HANNOVER. Die Stadtverwaltung will keine sogenannte „Count-Down-Ampel“ in Wülfel installieren.  Im Dezember vergangenen Jahres bat der Stadtbezirksrat Döhren-Wülfel einstimmig die Stadt, „an dem ampelgesicherten Fußgängerüberweg Hildesheimer Straße, Ecke Am Mittelfelde, nördliche Seite, eine „Countdown“-Anzeige zu installieren, die anzeigt, wie lange noch Fußgänger „grün“ zum Überqueren der Hildesheimer Straße haben.“ Die SPD hatte diesen Antrag eingebracht, weil  viele Passanten es nur bis zur Mitte der Straße schaffen würden. Die Sozialdemokraten: „Das Problem dabei ist, dass man in der Mitte keine Möglichkeit mehr hat, wieder eine Grünphase für die Fußgängerampel zu bekommen- Es gibt hier keinen Schalter, mit dem erneut „grün“ angefordert werden kann. Um zu verhindern, dass Fußgänger möglicherweise zu spät losgehen und dann bis zur Rotphase nur bis zur Straßenmitte gelangen, sollte eine Countdown-Anzeige die verbliebene Zeit der Grünphase für Fußgänger anzeigen.“

 Für die Beamten im Rathaus keine gute Idee. Die Ampelschaltung würde verkehrsgerecht erfolgen, so dass die Dauer  der Grünphase nicht immer gleich sei.  Außerdem schließe sich immer noch eine Räumzeit an, so dass jeder Passant  die Straße trotz Umspringen der Ampel noch sicher überqueren könne.

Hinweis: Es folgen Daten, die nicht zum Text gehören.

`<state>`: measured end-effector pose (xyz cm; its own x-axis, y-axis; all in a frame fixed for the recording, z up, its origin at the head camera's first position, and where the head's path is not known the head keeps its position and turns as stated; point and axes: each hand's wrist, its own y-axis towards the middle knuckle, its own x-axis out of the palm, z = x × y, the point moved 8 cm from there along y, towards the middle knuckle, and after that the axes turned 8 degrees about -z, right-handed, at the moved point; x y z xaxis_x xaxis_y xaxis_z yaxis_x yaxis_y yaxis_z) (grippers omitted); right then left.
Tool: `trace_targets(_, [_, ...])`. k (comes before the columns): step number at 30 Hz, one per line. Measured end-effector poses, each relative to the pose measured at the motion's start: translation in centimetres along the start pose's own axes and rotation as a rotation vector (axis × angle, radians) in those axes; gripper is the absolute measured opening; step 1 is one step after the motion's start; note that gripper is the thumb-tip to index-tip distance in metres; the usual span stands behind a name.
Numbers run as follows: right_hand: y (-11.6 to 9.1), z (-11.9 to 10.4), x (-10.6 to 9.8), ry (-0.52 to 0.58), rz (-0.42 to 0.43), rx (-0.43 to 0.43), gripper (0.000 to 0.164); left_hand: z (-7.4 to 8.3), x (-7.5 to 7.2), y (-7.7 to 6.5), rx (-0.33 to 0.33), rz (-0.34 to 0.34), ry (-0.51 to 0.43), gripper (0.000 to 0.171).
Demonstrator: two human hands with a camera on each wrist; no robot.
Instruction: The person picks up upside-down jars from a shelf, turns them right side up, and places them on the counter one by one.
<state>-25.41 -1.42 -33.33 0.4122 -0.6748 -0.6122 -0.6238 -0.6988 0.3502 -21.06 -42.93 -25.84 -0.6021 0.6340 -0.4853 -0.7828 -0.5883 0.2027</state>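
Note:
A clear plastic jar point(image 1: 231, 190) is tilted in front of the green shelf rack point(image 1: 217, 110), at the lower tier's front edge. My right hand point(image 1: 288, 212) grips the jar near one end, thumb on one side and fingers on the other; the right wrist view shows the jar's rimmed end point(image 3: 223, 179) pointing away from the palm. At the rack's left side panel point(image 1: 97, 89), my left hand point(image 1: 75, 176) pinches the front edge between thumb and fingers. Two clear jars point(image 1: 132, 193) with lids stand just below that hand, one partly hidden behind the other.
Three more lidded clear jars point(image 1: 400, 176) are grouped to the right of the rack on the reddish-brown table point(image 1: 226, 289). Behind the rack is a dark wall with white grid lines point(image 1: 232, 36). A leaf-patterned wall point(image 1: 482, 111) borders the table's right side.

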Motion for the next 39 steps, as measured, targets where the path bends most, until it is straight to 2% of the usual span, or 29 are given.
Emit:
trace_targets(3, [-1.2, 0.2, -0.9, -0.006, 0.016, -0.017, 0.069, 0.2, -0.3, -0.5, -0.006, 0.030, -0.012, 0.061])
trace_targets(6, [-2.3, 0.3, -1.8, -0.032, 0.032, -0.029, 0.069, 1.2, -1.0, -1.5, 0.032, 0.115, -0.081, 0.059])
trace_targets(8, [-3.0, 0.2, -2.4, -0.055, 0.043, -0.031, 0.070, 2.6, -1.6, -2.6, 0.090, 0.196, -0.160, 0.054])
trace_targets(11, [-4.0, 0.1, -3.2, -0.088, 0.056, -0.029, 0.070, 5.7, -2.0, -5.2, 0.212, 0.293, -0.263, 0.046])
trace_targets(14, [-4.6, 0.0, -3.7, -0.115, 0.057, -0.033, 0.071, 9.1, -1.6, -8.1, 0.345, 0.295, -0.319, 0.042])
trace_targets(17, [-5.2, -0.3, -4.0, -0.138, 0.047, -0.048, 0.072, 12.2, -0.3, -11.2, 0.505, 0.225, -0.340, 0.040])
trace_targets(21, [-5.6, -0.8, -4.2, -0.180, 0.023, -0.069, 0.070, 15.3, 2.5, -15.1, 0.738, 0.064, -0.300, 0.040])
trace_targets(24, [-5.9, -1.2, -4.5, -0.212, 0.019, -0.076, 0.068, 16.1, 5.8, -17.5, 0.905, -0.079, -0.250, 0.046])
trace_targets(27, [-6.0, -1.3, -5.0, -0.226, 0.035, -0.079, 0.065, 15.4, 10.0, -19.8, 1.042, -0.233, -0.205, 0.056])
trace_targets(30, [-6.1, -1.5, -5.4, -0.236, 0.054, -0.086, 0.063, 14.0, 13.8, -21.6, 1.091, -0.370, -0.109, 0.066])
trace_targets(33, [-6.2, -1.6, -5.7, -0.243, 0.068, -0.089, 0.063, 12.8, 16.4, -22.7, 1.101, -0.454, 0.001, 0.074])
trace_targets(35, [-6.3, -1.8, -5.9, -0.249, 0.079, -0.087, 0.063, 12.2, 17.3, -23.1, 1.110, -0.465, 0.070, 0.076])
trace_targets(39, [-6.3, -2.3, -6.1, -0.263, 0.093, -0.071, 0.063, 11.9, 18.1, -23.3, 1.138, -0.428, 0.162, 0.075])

 Immerhin: einen anderen Antrag aus der Dezembersitzung will die Stadtverwaltung teilweise folgen. Die SPD hatte an der Kreuzung Thunithistraße /An der Wollebahn  rote Radwegfurten vorgeschlagen. Der Bezirksrat stimmte auch diesem Antrag zu. Der Fachbereich Tiefbau will nun wenigstens die abknickende Vorfahrt für Radfahrer aus dem Süden mit einer rotaufgemalten Furt auf dem Asphalt markieren.